### TASK BRIEF:
From the entries that follow, copy each line in which "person" appears.

### ENTRIES SHOWN:
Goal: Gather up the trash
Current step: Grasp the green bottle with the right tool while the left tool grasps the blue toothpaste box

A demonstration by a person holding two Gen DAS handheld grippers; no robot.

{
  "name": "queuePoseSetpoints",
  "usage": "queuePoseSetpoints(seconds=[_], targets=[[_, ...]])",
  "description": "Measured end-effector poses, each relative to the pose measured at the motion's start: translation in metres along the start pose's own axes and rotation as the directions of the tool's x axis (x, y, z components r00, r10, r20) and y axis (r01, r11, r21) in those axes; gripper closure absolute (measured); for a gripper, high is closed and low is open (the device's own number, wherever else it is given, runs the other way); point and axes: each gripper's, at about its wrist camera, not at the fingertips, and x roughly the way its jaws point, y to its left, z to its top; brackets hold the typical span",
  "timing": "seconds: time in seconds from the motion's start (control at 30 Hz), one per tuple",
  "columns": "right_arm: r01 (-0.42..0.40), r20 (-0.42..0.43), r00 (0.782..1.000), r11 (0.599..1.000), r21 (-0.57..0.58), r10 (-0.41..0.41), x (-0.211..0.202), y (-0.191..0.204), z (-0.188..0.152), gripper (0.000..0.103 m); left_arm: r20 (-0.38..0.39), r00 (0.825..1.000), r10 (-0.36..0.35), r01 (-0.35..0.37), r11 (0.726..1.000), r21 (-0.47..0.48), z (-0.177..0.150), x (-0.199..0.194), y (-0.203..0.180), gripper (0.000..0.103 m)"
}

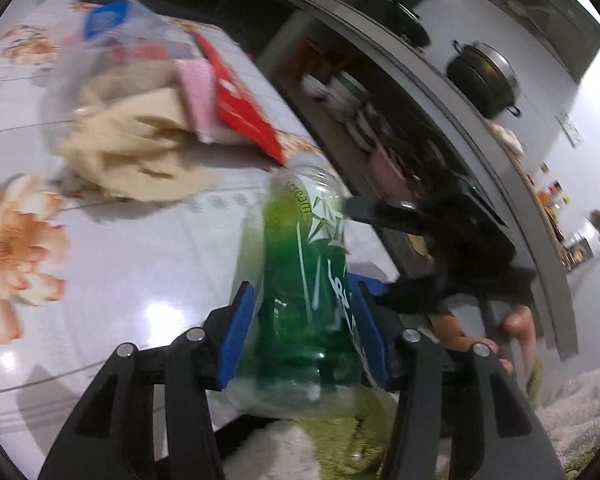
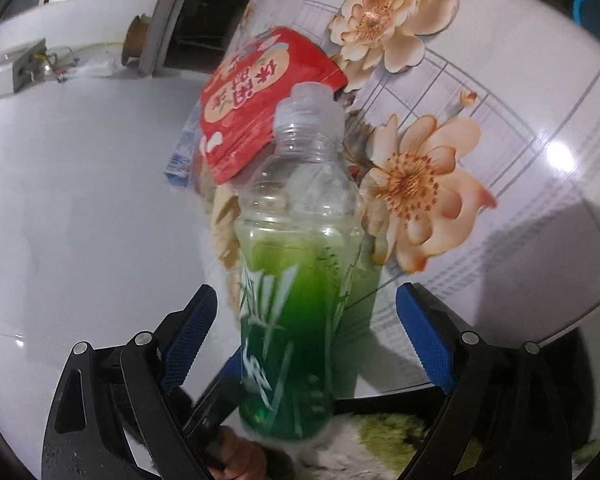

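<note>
Glossy white tabletop (image 1: 120,280) w/ peach flower print, kitchen shelves w/ pots far right. Left wrist view: left gripper (image 1: 306,340) clamped on green-label plastic bottle (image 1: 312,280), blue pads on both sides of its lower body; trash pile (image 1: 148,120) of paper, red packet, plastic wrap lies far left.

Right wrist view: right gripper (image 2: 306,340) spread wide, pads clear of bottle (image 2: 300,260); red packet (image 2: 260,100) behind its neck. Bottle looks empty, so light, slick, crushable — prob. best held mid-body.
</note>
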Motion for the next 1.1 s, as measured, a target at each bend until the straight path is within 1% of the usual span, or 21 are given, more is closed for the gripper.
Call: queuePoseSetpoints(seconds=[0.1, 0.17, 0.23, 0.3, 0.37, 0.4, 0.43, 0.47, 0.57, 0.6, 0.63, 0.67, 0.7, 0.73, 0.8, 0.83, 0.9, 0.93, 1.0, 1.03, 1.1], targets=[[0.041, 0.002, 0.999, 0.999, -0.034, -0.041, 0.004, 0.006, 0.0, 0.019, -0.018, 1.0, -0.025, 0.026, 0.999, 0.037, 0.004, 0.005, -0.01, 0.054], [0.073, 0.003, 0.997, 0.995, -0.064, -0.073, 0.006, 0.009, -0.002, 0.029, -0.013, 1.0, -0.013, 0.013, 0.998, 0.065, 0.009, 0.004, -0.012, 0.054], [0.078, -0.009, 0.997, 0.994, -0.074, -0.079, 0.008, 0.009, -0.002, 0.035, 0.013, 1.0, 0.018, -0.019, 0.995, 0.093, 0.019, -0.002, -0.013, 0.053], [0.086, -0.01, 0.996, 0.993, -0.078, -0.087, 0.008, 0.01, -0.001, 0.043, 0.059, 0.997, 0.051, -0.057, 0.993, 0.102, 0.034, -0.013, -0.008, 0.049], [0.082, -0.016, 0.996, 0.994, -0.078, -0.084, 0.006, 0.005, 0.0, 0.045, 0.125, 0.988, 0.094, -0.108, 0.988, 0.108, 0.052, -0.027, -0.004, 0.042], [0.082, -0.013, 0.996, 0.993, -0.079, -0.084, 0.004, 0.004, 0.001, 0.045, 0.16, 0.98, 0.119, -0.138, 0.984, 0.112, 0.062, -0.033, -0.002, 0.04], [0.085, -0.008, 0.996, 0.993, -0.084, -0.086, 0.001, 0.001, 0.002, 0.045, 0.193, 0.97, 0.15, -0.173, 0.978, 0.112, 0.073, -0.039, 0.0, 0.035], [0.092, -0.001, 0.996, 0.992, -0.089, -0.092, -0.003, 0.001, 0.002, 0.045, 0.226, 0.953, 0.201, -0.229, 0.967, 0.107, 0.088, -0.046, 0.002, 0.033], [0.108, 0.019, 0.994, 0.989, -0.102, -0.107, -0.012, -0.002, 0.005, 0.046, 0.262, 0.917, 0.301, -0.333, 0.939, 0.088, 0.131, -0.053, 0.012, 0.03], [0.113, 0.024, 0.994, 0.988, -0.106, -0.111, -0.017, -0.005, 0.007, 0.046, 0.257, 0.908, 0.331, -0.361, 0.929, 0.078, 0.146, -0.054, 0.019, 0.029], [0.118, 0.028, 0.993, 0.987, -0.11, -0.115, -0.019, -0.005, 0.009, 0.046, 0.252, 0.895, 0.369, -0.396, 0.916, 0.065, 0.168, -0.051, 0.027, 0.029], [0.125, 0.034, 0.992, 0.985, -0.117, -0.122, -0.021, -0.005, 0.013, 0.046, 0.245, 0.89, 0.384, -0.41, 0.91, 0.063, 0.179, -0.05, 0.033, 0.029], [0.132, 0.041, 0.991, 0.984, -0.121, -0.128, -0.022, -0.005, 0.015, 0.046, 0.222, 0.884, 0.411, -0.435, 0.898, 0.068, 0.199, -0.041, 0.04, 0.029], [0.143, 0.049, 0.989, 0.982, -0.127, -0.138, -0.023, -0.005, 0.017, 0.046, 0.199, 0.882, 0.426, -0.447, 0.891, 0.074, 0.21, -0.037, 0.049, 0.029], [0.173, 0.067, 0.984, 0.974, -0.149, -0.165, -0.026, -0.003, 0.024, 0.046, 0.108, 0.885, 0.454, -0.463, 0.883, 0.081, 0.239, -0.014, 0.068, 0.029], [0.18, 0.072, 0.983, 0.972, -0.154, -0.171, -0.026, -0.001, 0.027, 0.046, 0.06, 0.882, 0.467, -0.471, 0.88, 0.069, 0.251, -0.002, 0.078, 0.029], [0.199, 0.078, 0.979, 0.964, -0.174, -0.188, -0.025, 0.002, 0.033, 0.046, -0.016, 0.874, 0.486, -0.484, 0.873, 0.061, 0.265, 0.016, 0.093, 0.029], [0.203, 0.079, 0.978, 0.962, -0.181, -0.191, -0.023, 0.003, 0.036, 0.046, -0.059, 0.866, 0.496, -0.492, 0.868, 0.064, 0.273, 0.027, 0.1, 0.029], [0.207, 0.078, 0.978, 0.959, -0.193, -0.195, -0.021, 0.005, 0.042, 0.046, -0.112, 0.837, 0.536, -0.531, 0.844, 0.073, 0.288, 0.045, 0.115, 0.029], [0.208, 0.075, 0.978, 0.958, -0.199, -0.197, -0.017, 0.007, 0.044, 0.045, -0.124, 0.826, 0.55, -0.544, 0.835, 0.082, 0.292, 0.051, 0.119, 0.029], [0.199, 0.068, 0.98, 0.958, -0.205, -0.188, -0.016, 0.006, 0.046, 0.045, -0.15, 0.794, 0.59, -0.578, 0.808, 0.115, 0.306, 0.065, 0.128, 0.029]])
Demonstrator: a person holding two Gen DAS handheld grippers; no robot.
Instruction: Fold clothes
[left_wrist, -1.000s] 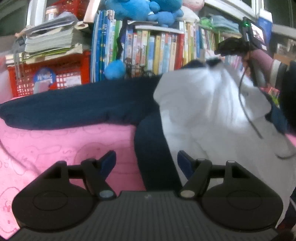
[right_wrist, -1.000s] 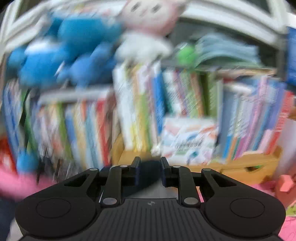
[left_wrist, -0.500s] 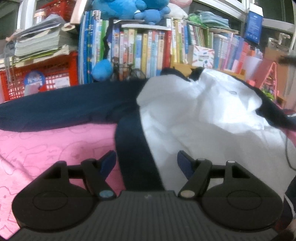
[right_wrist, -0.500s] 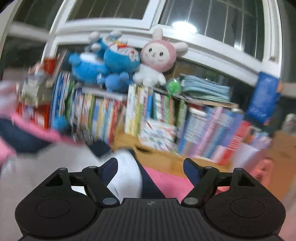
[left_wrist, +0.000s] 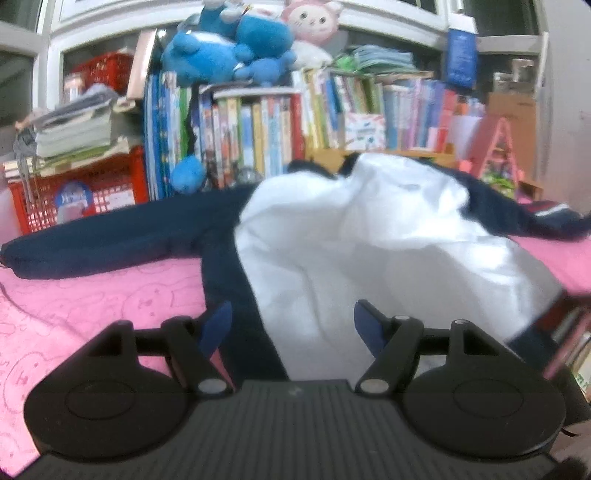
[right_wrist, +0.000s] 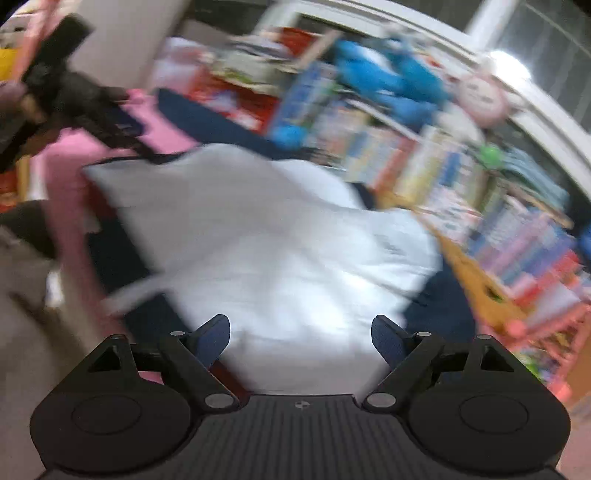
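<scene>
A white jacket with navy sleeves and trim (left_wrist: 369, 240) lies spread on a pink cloth (left_wrist: 92, 306). One navy sleeve (left_wrist: 110, 236) stretches out to the left. My left gripper (left_wrist: 291, 310) hovers open over the jacket's near edge, where a navy band meets the white panel, and grips nothing. In the blurred, tilted right wrist view the white panel (right_wrist: 277, 240) fills the middle. My right gripper (right_wrist: 300, 321) hangs over it with its jaws opening. The fabric lies beneath the gap and the pads do not press on it.
Shelves packed with books (left_wrist: 258, 129) run behind the cloth, with blue and pink plush toys (left_wrist: 229, 55) on top. A red crate (left_wrist: 85, 192) with stacked papers stands at the left. A pink object (left_wrist: 498, 147) stands at the right. The left hand's tool is a dark blur (right_wrist: 81, 103).
My right gripper went from shut to open and swung, rolling, from facing the bookshelf down over the white panel. The left view slid sideways. The right hand and its tool left that view.
</scene>
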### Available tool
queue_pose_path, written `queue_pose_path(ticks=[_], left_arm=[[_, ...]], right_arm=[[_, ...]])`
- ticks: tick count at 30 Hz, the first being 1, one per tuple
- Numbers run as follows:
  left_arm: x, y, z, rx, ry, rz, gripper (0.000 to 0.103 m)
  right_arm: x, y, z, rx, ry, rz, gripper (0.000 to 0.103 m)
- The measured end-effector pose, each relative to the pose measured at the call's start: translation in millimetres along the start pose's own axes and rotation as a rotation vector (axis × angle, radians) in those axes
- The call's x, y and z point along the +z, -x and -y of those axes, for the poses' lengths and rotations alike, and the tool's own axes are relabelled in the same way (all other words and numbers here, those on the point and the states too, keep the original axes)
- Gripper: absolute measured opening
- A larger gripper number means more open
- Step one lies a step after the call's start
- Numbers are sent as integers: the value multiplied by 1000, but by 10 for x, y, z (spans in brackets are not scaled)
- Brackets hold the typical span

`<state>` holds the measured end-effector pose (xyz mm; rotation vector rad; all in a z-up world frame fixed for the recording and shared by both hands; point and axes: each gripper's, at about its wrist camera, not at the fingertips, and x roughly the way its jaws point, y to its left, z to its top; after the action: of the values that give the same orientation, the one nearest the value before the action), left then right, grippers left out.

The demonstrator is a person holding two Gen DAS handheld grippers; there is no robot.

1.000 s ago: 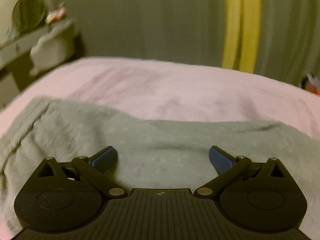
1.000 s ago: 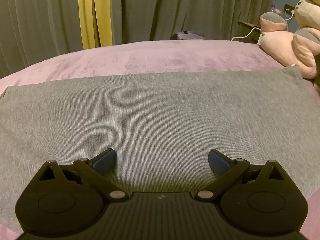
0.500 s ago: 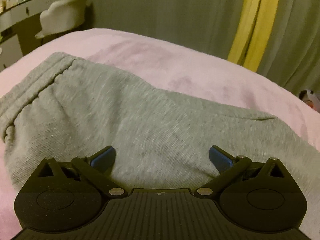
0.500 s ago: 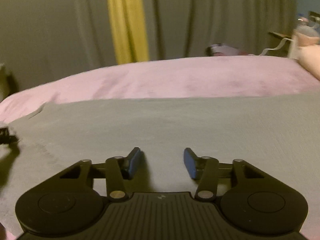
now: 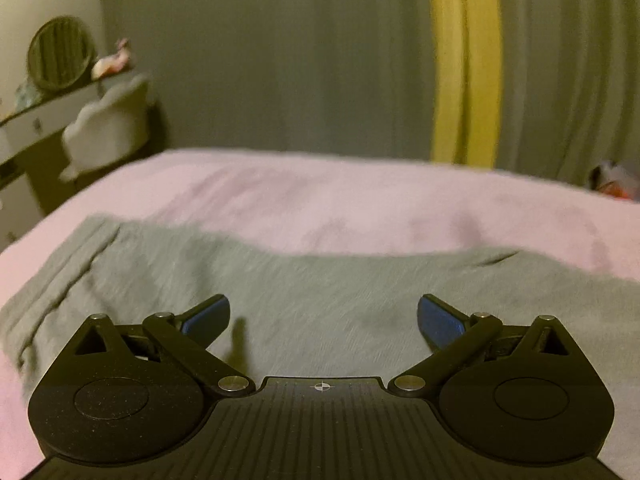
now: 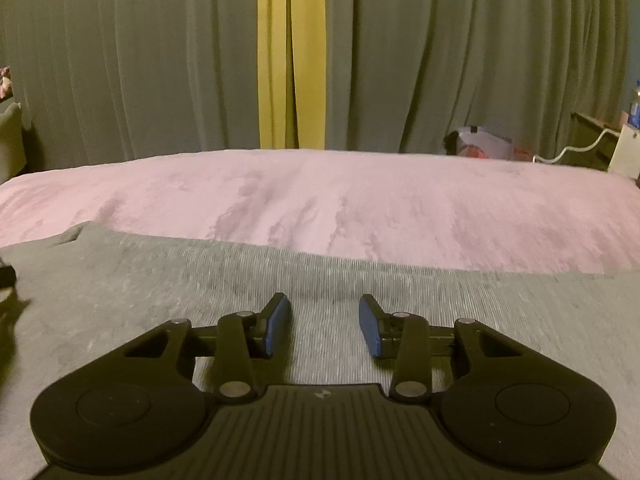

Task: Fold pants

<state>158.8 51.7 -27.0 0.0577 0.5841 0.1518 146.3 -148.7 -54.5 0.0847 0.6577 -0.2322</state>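
Grey pants point(image 5: 320, 288) lie flat on a pink bed cover point(image 5: 360, 208). In the left wrist view the waistband end point(image 5: 60, 280) shows at the left. My left gripper point(image 5: 323, 318) hovers over the cloth, open wide, with nothing between its blue pads. In the right wrist view the pants point(image 6: 360, 292) stretch across the lower half. My right gripper point(image 6: 325, 326) sits above the cloth with its jaws closing; a gap remains and no cloth is pinched between the pads.
Grey curtains with a yellow strip point(image 6: 290, 60) hang behind the bed. A shelf with a round mirror point(image 5: 60, 58) and a pale chair point(image 5: 108, 132) stand at the left. A bag point(image 6: 484, 146) and a cable lie beyond the bed's far right edge.
The right gripper's jaws narrowed from wide open to a small gap, and it slid left along the pants. The left gripper stayed open; its view swung down toward the waistband, then back.
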Motion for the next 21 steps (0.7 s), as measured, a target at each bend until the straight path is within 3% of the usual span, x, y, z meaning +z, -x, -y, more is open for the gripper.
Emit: queue_pose_path(ticks=[2,6,11,17,21], left_arm=[[-2,4,89,-48,-44,16,103],[-45,-163,281,-124,-146,-35,103],[14,-370,203,-132,-79,-83,103],[-21,-443,240,-129,-89,-72,103],[-23,-408,156,-151,-70,-73,103]], right_arm=[[-14,-27,-38,-12,27,16,41],[9,-66,-30,-16,32,28,43],[27,69,81,12,-35,34,43],[-160,200,111,-25,-35,28,60],[-37,-33,87,-58,-30,-7,82]])
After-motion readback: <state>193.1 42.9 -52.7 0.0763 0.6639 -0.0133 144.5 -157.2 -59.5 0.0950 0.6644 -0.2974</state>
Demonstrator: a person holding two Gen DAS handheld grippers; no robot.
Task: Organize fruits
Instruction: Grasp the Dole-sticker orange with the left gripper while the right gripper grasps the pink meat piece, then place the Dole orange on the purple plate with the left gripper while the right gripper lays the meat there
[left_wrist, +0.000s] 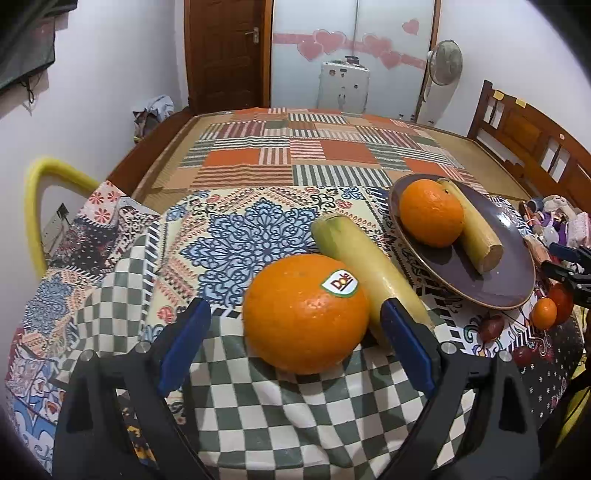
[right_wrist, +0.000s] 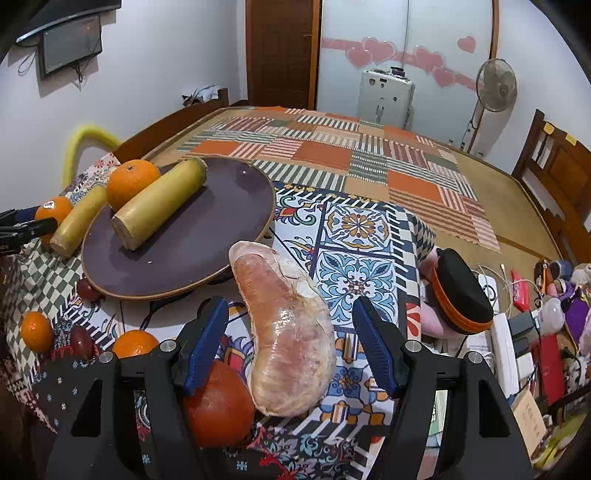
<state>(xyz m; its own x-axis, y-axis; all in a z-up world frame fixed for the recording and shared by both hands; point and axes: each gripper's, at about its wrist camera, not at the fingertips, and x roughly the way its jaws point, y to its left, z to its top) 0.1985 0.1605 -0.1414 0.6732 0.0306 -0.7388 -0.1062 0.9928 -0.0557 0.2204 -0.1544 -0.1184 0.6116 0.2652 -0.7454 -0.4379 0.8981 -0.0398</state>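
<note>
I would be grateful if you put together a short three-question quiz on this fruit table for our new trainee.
1. True or false: the plate holds one orange and one cane piece.
2. What sits between the fingers of the open left tongs? A) a stickered orange B) a lemon C) a pear
3. In a few words: what lies between the fingers of the right tongs, and are they pressing on it?

Key
1. True.
2. A.
3. A peeled pink segment; no, the tongs are open with gaps on both sides.
</note>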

### RESPONSE TO THIS EXERCISE:
A demonstration by a person holding two Gen DAS handheld grippers; no robot.
Demonstrator: a person holding two Gen DAS handheld grippers; no robot.
The demonstrator is a person holding two Gen DAS handheld grippers; there is no robot.
Demonstrator: a person holding two Gen DAS handheld grippers; no robot.

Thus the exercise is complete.